Ai Intelligent Data Governance
PassAudited by ClawScan on May 1, 2026.
Overview
The provided skill artifact has no code or automatic behavior, but it is a sparse data-governance README that points to external code and sensitive data/permission features users should review.
The provided artifact itself does not show malicious code, credential theft, or automatic harmful behavior. Before using it, verify the external GitHub repository and dependencies, confirm who maintains it, and only connect enterprise data sources with least-privilege credentials and clear retention/approval rules.
Findings (4)
Artifact-based informational review of SKILL.md, metadata, install specs, static scan signals, and capability signals. ClawScan does not execute the skill or run runtime probes.
If you follow the setup commands, you may execute code and dependencies that were not included in this artifact review.
The skill is otherwise instruction-only and includes no reviewed application code, so following this setup would run dependencies and application code from an external repository. This is purpose-aligned setup documentation, but it is a supply-chain/provenance point users should verify.
git clone https://github.com/openclaw-skills/ai-intelligent-data-governance cd ai-intelligent-data-governance pip install -r requirements.txt python app.py
Review the GitHub repository, pin a trusted commit and dependency versions, and only run the app in an environment appropriate for enterprise data.
If granted broad credentials later, the system could affect access to sensitive business data or data-source permissions.
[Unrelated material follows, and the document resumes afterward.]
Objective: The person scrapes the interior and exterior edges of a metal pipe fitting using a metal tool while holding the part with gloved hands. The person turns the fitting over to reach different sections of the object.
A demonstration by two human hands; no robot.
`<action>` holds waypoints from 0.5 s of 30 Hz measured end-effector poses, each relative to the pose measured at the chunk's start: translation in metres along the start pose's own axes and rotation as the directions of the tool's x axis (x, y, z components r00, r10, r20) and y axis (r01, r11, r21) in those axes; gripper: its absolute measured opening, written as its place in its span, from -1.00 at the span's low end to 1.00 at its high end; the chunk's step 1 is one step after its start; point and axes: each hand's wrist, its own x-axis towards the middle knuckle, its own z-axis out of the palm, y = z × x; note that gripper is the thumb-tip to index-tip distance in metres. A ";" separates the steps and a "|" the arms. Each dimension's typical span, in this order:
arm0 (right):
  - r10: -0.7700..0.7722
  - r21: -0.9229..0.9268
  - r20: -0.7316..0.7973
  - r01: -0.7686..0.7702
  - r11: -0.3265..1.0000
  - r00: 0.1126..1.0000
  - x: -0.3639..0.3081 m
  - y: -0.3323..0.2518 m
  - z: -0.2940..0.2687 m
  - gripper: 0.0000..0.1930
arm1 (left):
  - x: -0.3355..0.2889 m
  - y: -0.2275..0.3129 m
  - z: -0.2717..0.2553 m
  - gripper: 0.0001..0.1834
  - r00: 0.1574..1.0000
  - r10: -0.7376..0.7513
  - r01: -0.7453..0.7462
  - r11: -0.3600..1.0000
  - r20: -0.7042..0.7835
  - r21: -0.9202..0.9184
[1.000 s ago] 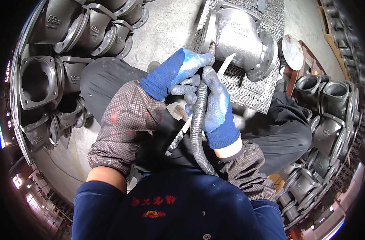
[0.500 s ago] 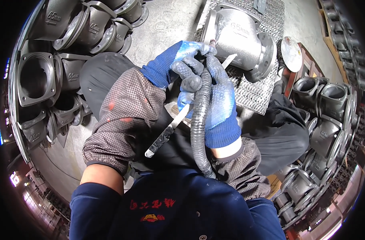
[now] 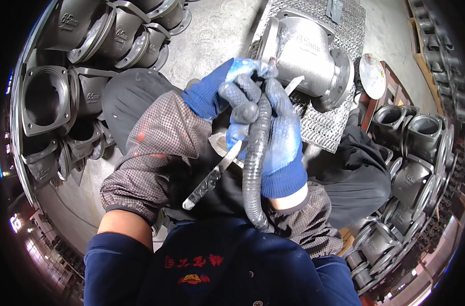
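A grey cast-metal valve body with flanges lies in front of me. Just short of its left flange, both blue gloved hands meet at the top end of a black ribbed hose. My right hand is closed round the hose, its thumb side pressed along it. My left hand is closed with its fingertips pinched at the hose's top end; what they pinch is mostly hidden. A flat metal strip with a dark wrapped handle slants behind the hose and right hand, its pale tip showing beside the valve body.
Under the valve body is a rough woven-looking metal mat. Several similar castings are stacked on the left, and more castings on the right. A pale round disc stands right of the mat. My bent legs flank the work.
The valve body, mat and both hands sit slightly lower in the picture. My hands keep the same grip on the hose.
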 end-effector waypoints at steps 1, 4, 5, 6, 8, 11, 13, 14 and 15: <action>0.036 0.012 0.013 -0.036 0.999 0.999 -0.001 0.001 -0.006 -0.54 | -0.003 -0.006 -0.001 -0.62 0.998 0.053 -0.053 0.999 0.020 -0.004; -0.024 -0.066 -0.041 0.021 0.998 0.999 0.000 0.001 -0.005 -0.51 | -0.003 -0.006 0.000 -0.62 1.000 0.010 -0.010 0.999 0.002 -0.049; -0.021 -0.066 -0.042 0.019 0.998 0.999 -0.001 0.003 -0.006 -0.51 | -0.003 -0.009 0.003 -0.67 0.998 0.065 -0.065 0.998 -0.028 -0.001; -0.039 -0.093 -0.049 0.034 0.995 0.998 0.000 0.002 -0.004 -0.50 | 0.001 -0.010 0.003 -0.72 0.990 0.125 -0.123 0.991 -0.058 0.051; -0.008 -0.035 -0.057 0.006 0.999 0.998 -0.002 0.004 -0.009 -0.49 | -0.012 -0.009 0.009 -0.73 0.984 -0.151 0.126 0.963 -0.092 -0.238; -0.060 -0.113 -0.169 0.042 0.993 0.984 -0.006 0.007 -0.002 -0.49 | -0.012 -0.028 0.015 -0.76 0.983 -0.059 0.032 0.987 -0.174 -0.156; -0.024 -0.180 -0.219 -0.016 0.984 0.975 -0.012 0.003 0.000 -0.48 | -0.018 -0.015 0.012 -0.75 0.970 -0.243 0.223 0.848 0.021 -0.482; 0.011 -0.219 -0.235 -0.064 0.974 0.972 -0.015 0.000 0.001 -0.47 | -0.017 -0.011 0.010 -0.74 0.945 -0.301 0.309 0.696 0.127 -0.649; -0.010 -0.303 -0.244 -0.067 0.951 0.970 -0.019 -0.002 0.003 -0.45 | -0.016 -0.006 0.011 -0.73 0.924 -0.328 0.358 0.557 0.198 -0.749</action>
The advertised system may manage permissions across multiple enterprise data sources. That authority is expected for a data-governance product, but the artifacts do not specify credential scopes, approval rules, or reversibility.
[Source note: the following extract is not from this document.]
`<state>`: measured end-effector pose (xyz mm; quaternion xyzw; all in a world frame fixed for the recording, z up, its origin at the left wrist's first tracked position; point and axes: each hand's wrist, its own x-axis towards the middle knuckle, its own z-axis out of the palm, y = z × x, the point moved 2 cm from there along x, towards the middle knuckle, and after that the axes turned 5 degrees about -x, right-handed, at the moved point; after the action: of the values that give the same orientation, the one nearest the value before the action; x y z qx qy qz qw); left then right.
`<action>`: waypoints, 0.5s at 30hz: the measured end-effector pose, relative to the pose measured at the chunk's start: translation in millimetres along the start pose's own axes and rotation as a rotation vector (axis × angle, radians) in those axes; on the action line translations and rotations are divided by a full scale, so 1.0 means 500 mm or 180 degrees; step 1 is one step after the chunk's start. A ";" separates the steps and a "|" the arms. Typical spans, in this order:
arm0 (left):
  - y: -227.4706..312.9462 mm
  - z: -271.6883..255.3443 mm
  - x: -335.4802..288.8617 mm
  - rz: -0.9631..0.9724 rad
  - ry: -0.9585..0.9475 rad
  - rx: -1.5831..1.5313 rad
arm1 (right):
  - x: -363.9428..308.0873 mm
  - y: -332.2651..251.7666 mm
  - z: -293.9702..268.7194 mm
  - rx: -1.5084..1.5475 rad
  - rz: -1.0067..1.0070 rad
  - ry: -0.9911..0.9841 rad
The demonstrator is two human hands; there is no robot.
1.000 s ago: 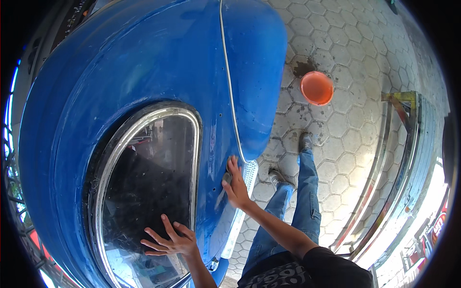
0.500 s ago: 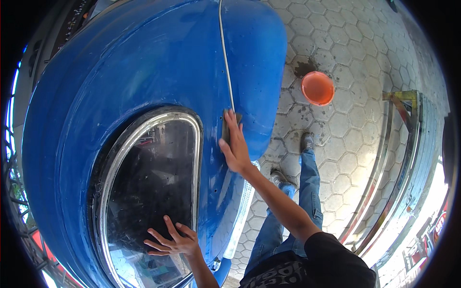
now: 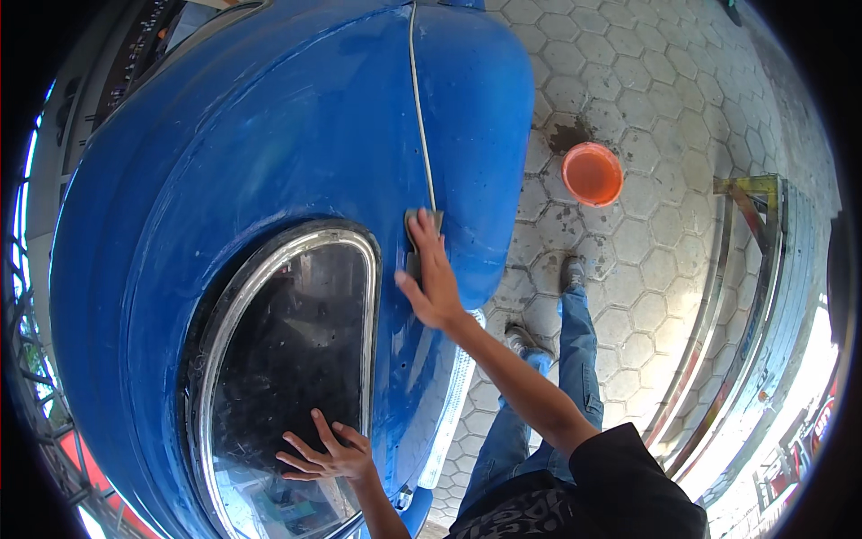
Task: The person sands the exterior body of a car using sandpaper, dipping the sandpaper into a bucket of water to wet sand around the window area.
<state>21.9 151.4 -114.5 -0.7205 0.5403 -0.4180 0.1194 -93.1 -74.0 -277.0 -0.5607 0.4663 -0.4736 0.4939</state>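
Note:
A blue car body [image 3: 296, 135] with a dull, scuffed surface fills the left half of the view. My right hand [image 3: 431, 278] lies on its panel beside the window, fingers extended over a small grey-brown flat pad [image 3: 412, 262] and pressing it to the paint. The pad looks like sandpaper, mostly covered by the hand. Just beyond the fingertips runs a pale trim strip [image 3: 418, 117] along a seam. Nearer to me, my left hand [image 3: 334, 454] is open, fingers spread over the dark window [image 3: 287, 359] inside its chrome frame [image 3: 213, 355]; it holds nothing.
An orange bucket [image 3: 593, 173] with liquid in it stands on the hexagonal paving [image 3: 633, 234], beside a wet patch [image 3: 567, 135]. To the right is a worn bench-like frame [image 3: 763, 269]. My legs [image 3: 579, 350] are close to the car's side.
My right hand and the pad have shifted slightly left across the panel. The left hand keeps its spread pose over the window. The whole view has shifted a little.

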 end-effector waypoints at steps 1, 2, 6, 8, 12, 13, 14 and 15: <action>-0.001 0.001 -0.002 -0.0003 -0.0003 0.0014 | -0.062 -0.005 0.007 -0.0017 -0.0088 -0.0314; -0.005 -0.002 -0.003 -0.0005 -0.0013 0.0012 | -0.132 -0.012 0.013 -0.0040 -0.0157 -0.0628; -0.004 -0.004 0.002 -0.0008 -0.0040 0.0033 | -0.216 -0.008 0.014 -0.0085 -0.0024 -0.1017; -0.002 0.000 0.003 -0.0023 -0.0037 -0.0002 | -0.127 -0.015 0.008 -0.0105 -0.0077 -0.0854; 0.010 0.001 0.003 -0.0060 0.0017 -0.0077 | -0.076 -0.051 0.008 -0.0207 -0.0210 -0.0537; 0.008 0.002 -0.001 -0.0080 0.0018 -0.0088 | -0.120 -0.058 0.018 -0.0223 -0.0245 -0.0630; 0.007 0.003 -0.001 -0.0102 0.0022 -0.0117 | -0.197 -0.058 0.026 -0.0276 -0.0213 -0.0884; 0.003 0.002 -0.002 -0.0117 0.0016 -0.0123 | -0.278 -0.059 0.039 -0.0309 -0.0136 -0.1151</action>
<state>21.4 151.2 -116.4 -0.7315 0.5352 -0.4114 0.0964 -88.2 68.2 -258.7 -0.6696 0.3803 -0.3524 0.5319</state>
- 数据安全(权限管理) - 基础版:¥299/月(10 数据源) - 企业版:¥4999/月(无限数据源)
Use least-privilege credentials, prefer read-only access by default, and require explicit human approval for any permission changes.
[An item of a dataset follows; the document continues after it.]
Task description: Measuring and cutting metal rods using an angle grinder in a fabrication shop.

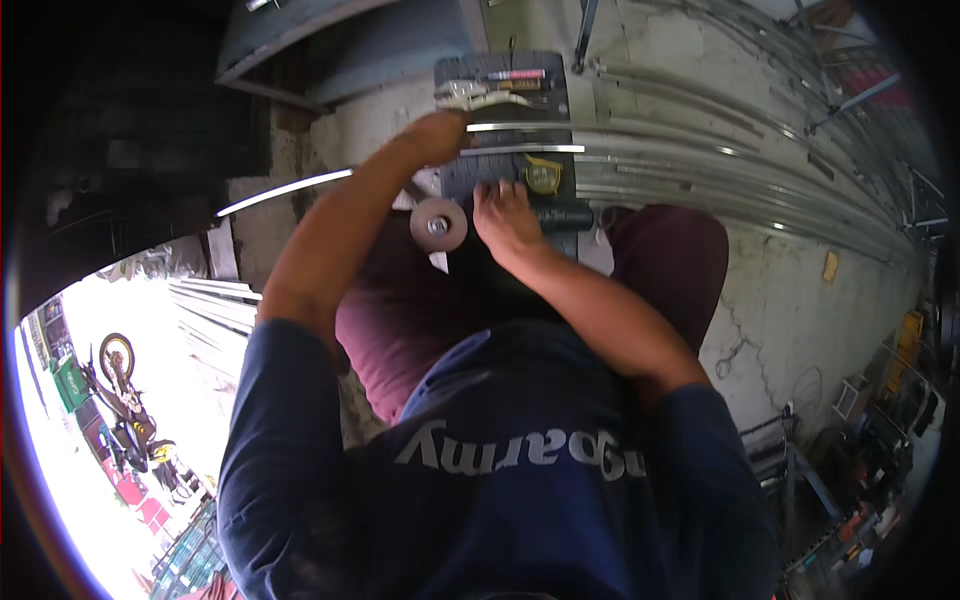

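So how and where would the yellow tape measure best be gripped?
Probably by the tape measure's rounded body, pinched across left and right from above: its face seems upward, a metal strip crowds its far side and a dark teal tool its near side.

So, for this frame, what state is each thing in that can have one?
Left hand: at the metal strips, fingers mostly hidden, grip unclear
Metal strips: extending across the dark bench
Right hand: fingers bent, hold unclear
Tape measure: lying on the bench
Round disc: broad face up; spinning or still, unclear
Silver hand tool: lying down, open or shut unclear
Marker: lying flat
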A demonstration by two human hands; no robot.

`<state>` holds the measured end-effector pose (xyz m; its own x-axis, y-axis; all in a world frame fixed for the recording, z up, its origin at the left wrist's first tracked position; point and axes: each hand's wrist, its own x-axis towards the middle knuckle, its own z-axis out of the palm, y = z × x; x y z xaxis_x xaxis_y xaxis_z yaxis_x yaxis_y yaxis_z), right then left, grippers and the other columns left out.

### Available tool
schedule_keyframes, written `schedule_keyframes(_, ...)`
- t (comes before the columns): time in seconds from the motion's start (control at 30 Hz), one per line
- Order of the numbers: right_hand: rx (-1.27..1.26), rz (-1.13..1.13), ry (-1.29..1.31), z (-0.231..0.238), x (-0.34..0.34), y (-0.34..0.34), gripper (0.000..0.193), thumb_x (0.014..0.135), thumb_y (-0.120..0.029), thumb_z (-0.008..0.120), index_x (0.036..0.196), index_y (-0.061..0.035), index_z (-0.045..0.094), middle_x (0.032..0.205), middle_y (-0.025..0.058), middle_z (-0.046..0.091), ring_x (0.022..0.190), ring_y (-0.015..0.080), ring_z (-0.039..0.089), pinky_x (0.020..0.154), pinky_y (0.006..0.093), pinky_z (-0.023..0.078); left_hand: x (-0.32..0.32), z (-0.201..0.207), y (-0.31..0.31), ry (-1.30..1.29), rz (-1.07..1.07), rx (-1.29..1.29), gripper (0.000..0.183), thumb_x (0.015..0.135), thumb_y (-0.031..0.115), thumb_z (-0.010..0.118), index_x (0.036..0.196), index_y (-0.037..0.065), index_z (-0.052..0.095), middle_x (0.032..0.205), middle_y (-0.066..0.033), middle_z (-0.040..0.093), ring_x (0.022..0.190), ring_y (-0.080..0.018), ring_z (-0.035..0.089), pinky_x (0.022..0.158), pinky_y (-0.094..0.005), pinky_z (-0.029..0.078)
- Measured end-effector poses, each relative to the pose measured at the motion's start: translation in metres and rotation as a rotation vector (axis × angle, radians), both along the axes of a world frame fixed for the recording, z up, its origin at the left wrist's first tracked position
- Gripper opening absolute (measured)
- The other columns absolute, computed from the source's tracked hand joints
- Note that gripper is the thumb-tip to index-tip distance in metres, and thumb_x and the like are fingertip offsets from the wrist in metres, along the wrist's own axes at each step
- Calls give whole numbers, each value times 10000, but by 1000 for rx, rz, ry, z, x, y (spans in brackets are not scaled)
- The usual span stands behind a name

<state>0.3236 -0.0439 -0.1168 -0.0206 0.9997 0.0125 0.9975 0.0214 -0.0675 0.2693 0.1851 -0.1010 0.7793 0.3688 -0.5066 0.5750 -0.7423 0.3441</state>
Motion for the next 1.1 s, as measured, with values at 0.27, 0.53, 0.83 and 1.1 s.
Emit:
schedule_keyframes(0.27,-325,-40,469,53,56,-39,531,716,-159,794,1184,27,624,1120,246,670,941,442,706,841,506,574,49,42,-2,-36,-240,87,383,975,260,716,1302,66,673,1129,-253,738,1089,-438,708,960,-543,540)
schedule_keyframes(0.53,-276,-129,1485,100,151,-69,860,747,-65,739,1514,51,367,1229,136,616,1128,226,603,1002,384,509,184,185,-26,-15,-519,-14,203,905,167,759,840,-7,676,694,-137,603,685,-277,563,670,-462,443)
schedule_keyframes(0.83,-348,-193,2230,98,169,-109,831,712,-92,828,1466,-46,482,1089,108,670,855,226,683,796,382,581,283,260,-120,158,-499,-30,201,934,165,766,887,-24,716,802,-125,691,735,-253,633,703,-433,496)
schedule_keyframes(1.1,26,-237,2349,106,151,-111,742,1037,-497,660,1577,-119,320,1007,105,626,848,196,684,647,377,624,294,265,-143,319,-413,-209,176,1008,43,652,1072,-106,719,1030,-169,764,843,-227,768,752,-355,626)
Cataloged metadata could reveal sensitive system names, schemas, ownership, or data-flow relationships if handled too broadly.
Lineage tracking and asset catalogs can persist and reuse metadata about enterprise data sources. This is core to data governance, but users should decide what metadata may be indexed, retained, or reused.
- 数据血缘(追踪来源) - 数据资产(资产目录)
Define retention, access controls, exclusions, and review processes before connecting sensitive data sources.
Users might assume the external repository is officially maintained without independently checking publisher provenance.
The README uses an official-sounding author label, while the provided skill.json lists a different author. This is not proof of deception, but it makes provenance worth verifying before trusting the external install source.
作者:OpenClaw Skills Team
Verify the publisher, repository ownership, and release provenance before installing or connecting enterprise data.